DESCRIPTION OF THE TASK -
Below is a block of records. Copy every line in it that contains the word "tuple".

Recorded data -
++++++++++

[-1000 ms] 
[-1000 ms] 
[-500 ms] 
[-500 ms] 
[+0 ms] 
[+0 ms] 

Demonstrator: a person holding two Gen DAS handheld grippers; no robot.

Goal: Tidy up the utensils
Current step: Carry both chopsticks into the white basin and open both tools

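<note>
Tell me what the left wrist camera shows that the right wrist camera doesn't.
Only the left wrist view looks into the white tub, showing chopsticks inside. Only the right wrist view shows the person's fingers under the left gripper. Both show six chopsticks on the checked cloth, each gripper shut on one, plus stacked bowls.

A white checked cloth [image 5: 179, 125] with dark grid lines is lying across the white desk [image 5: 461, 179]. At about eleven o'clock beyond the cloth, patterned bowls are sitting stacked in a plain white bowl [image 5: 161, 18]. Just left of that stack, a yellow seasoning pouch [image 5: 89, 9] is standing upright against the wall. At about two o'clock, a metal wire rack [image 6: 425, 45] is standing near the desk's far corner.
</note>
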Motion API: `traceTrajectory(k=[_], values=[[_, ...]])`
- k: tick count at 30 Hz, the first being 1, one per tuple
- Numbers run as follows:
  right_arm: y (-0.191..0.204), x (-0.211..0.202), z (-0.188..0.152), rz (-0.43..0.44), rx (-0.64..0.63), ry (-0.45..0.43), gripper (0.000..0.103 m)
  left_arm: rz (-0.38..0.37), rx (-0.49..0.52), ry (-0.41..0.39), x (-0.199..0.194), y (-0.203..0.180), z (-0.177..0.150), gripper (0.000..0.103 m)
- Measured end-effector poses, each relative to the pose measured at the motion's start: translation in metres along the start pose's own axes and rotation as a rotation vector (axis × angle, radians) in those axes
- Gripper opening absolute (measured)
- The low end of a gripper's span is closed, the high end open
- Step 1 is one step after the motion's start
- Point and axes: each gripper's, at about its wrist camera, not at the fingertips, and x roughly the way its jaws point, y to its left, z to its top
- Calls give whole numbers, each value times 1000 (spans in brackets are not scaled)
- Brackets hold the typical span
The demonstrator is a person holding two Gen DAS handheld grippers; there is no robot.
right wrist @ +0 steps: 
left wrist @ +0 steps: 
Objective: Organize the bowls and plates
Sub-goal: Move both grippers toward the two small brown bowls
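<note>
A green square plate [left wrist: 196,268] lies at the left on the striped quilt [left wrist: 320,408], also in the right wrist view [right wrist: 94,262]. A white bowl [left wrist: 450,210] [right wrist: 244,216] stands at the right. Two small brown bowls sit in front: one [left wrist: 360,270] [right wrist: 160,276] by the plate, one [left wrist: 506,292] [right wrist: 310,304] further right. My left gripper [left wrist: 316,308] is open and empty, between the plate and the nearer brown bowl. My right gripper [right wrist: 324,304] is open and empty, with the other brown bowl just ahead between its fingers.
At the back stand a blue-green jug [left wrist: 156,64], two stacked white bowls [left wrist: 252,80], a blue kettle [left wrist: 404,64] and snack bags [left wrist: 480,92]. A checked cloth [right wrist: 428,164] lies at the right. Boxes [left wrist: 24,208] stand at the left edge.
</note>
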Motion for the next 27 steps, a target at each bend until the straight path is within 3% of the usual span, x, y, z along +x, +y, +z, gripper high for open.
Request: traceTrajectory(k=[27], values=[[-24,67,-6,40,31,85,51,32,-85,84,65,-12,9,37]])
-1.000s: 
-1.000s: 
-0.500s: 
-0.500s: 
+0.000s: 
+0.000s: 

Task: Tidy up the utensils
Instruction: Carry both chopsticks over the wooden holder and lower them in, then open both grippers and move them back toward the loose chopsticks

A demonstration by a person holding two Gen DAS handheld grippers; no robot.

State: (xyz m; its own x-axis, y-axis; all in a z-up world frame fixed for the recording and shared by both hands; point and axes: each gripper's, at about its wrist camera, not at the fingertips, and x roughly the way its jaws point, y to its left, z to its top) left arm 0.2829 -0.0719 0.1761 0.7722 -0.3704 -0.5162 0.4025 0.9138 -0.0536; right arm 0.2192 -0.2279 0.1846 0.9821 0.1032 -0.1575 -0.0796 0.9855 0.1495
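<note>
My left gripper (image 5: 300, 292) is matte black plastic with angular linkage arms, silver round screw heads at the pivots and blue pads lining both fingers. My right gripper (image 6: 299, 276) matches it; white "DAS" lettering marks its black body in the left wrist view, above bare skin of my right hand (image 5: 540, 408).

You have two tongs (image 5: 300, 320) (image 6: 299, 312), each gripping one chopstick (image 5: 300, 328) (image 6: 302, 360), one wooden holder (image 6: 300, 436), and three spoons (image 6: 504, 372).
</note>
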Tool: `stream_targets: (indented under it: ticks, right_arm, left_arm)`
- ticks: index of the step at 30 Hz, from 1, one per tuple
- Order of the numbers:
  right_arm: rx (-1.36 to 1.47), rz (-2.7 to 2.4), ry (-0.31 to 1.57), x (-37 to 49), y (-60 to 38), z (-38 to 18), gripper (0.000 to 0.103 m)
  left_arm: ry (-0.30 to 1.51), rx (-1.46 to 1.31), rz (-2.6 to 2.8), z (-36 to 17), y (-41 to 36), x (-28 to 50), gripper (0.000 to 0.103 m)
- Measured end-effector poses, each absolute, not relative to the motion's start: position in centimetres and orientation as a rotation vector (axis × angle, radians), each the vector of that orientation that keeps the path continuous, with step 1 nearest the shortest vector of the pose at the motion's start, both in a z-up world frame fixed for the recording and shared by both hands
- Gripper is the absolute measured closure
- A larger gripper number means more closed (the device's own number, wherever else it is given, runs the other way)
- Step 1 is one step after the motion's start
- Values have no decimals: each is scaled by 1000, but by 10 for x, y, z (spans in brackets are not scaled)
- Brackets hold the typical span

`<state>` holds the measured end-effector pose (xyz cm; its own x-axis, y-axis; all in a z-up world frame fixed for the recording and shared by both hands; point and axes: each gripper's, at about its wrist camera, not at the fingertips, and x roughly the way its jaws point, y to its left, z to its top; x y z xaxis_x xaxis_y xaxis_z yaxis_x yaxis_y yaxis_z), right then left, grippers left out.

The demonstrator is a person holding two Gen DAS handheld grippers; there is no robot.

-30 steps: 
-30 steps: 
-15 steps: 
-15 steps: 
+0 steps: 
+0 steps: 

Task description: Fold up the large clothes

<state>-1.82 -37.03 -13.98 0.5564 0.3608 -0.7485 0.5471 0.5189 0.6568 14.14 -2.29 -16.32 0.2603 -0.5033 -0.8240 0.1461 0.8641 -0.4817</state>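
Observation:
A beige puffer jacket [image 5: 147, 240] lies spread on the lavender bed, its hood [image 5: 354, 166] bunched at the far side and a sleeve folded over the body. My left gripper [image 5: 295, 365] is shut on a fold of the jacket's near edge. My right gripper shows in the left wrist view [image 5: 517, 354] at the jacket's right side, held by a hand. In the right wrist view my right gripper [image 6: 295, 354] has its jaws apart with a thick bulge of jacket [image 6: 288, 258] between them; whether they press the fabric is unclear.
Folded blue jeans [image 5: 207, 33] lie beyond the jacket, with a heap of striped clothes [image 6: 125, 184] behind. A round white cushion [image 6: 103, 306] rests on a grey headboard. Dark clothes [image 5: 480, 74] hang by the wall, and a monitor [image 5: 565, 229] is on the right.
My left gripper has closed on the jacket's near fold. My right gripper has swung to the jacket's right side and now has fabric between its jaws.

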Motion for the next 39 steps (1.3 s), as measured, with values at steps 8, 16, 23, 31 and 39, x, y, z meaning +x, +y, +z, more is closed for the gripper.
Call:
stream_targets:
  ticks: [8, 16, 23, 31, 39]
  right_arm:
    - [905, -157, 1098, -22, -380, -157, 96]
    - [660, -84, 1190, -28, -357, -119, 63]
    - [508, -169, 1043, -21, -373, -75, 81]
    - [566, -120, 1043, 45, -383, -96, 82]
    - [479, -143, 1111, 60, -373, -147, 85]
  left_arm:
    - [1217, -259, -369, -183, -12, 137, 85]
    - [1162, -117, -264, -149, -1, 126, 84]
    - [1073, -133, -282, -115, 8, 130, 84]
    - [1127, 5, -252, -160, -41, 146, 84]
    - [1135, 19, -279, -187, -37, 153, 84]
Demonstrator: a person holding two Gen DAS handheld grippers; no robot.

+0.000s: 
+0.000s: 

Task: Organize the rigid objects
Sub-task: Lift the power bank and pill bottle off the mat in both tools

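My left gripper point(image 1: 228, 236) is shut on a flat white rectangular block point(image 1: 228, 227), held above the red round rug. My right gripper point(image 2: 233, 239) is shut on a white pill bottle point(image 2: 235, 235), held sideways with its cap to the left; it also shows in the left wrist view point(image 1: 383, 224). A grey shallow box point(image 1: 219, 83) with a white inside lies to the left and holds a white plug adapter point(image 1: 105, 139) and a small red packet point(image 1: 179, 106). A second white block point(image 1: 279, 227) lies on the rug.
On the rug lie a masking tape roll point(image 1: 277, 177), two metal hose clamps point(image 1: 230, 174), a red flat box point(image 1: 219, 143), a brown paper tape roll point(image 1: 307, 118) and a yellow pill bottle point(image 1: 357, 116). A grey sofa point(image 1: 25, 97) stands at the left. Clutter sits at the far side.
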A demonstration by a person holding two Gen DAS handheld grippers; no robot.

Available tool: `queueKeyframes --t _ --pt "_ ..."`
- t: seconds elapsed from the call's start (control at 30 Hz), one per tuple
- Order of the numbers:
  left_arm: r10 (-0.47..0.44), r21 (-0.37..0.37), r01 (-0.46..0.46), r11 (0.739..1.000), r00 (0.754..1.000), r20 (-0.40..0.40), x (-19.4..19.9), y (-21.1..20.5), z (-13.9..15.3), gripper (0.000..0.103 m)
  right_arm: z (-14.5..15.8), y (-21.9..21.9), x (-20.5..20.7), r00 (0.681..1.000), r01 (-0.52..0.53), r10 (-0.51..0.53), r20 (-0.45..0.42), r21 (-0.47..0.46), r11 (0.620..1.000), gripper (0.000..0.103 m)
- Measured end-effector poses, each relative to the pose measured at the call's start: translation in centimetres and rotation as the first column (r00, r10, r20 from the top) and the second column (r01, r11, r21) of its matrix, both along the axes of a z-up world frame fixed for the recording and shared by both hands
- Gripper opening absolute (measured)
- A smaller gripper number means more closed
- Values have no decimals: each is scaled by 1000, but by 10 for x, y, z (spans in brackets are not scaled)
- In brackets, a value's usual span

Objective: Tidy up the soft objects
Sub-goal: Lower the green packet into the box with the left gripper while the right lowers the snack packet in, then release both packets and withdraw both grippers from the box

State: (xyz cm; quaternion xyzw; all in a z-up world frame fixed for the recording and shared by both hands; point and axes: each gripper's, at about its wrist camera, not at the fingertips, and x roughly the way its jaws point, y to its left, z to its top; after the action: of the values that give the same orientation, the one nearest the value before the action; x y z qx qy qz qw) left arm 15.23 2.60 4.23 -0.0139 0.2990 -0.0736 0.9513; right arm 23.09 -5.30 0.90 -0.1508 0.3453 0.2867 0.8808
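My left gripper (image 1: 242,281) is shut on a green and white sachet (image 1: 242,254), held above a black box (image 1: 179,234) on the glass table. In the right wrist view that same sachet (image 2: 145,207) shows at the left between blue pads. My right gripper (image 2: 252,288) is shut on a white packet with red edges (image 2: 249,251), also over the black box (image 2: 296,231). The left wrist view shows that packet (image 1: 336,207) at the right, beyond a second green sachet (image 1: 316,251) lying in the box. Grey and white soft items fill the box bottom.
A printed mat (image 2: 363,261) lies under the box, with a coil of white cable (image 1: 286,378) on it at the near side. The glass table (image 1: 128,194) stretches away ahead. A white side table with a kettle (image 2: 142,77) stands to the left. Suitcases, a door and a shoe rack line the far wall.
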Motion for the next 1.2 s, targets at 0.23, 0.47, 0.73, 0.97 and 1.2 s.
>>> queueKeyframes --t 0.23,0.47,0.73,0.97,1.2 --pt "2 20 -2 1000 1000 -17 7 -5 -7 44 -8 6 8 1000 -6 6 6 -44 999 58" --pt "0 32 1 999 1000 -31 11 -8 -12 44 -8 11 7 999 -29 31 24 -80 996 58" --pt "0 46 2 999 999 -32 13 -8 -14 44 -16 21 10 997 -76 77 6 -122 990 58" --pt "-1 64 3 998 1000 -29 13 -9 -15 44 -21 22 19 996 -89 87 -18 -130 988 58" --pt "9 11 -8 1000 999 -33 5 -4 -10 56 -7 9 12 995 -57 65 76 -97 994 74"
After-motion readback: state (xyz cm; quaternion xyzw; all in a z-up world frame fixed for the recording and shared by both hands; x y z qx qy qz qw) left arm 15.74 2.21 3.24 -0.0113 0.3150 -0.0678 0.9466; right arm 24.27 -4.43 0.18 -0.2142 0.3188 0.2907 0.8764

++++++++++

ANSWER FOR THIS EXERCISE -
- k: tick count at 30 Hz, the first being 1, one per tuple
- ticks: index of the step at 30 Hz, from 1, one per tuple
- t: seconds elapsed from the call's start (control at 30 Hz), one per tuple

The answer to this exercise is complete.